TASK GOAL:
Your answer should be every line with the word "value", copied from the data below.
### GIVEN MATERIAL
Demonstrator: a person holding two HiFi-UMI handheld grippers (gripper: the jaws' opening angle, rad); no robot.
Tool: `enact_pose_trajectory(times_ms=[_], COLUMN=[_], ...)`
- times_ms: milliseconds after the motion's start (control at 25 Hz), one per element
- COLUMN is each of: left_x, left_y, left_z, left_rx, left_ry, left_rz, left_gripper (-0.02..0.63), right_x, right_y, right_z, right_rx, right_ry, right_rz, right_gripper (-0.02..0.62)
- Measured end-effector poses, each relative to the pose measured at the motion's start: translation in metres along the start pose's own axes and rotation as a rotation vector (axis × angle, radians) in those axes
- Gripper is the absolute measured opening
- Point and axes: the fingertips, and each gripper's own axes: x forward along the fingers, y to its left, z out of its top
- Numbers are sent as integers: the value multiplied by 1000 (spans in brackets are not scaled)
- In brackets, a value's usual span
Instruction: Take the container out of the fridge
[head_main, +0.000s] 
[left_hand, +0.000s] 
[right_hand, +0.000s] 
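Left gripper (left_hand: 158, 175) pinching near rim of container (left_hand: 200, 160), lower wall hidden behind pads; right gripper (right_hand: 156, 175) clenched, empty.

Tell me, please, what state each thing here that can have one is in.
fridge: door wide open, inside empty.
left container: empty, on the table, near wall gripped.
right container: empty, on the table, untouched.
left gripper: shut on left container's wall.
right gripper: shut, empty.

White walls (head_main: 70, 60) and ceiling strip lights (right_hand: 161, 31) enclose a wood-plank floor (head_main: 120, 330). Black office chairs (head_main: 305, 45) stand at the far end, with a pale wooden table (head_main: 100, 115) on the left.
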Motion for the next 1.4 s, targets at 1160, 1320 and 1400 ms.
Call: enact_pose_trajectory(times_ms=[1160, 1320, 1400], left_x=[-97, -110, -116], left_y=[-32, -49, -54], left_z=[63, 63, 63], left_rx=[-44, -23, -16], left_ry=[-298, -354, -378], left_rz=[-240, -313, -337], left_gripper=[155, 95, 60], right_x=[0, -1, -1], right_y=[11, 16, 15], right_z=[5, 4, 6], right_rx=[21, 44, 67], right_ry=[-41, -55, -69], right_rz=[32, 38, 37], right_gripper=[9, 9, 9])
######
ANSWER AREA:
- Numbers are sent as integers: the value multiplied by 1000 (spans in brackets are not scaled)
- In brackets, a value's usual span

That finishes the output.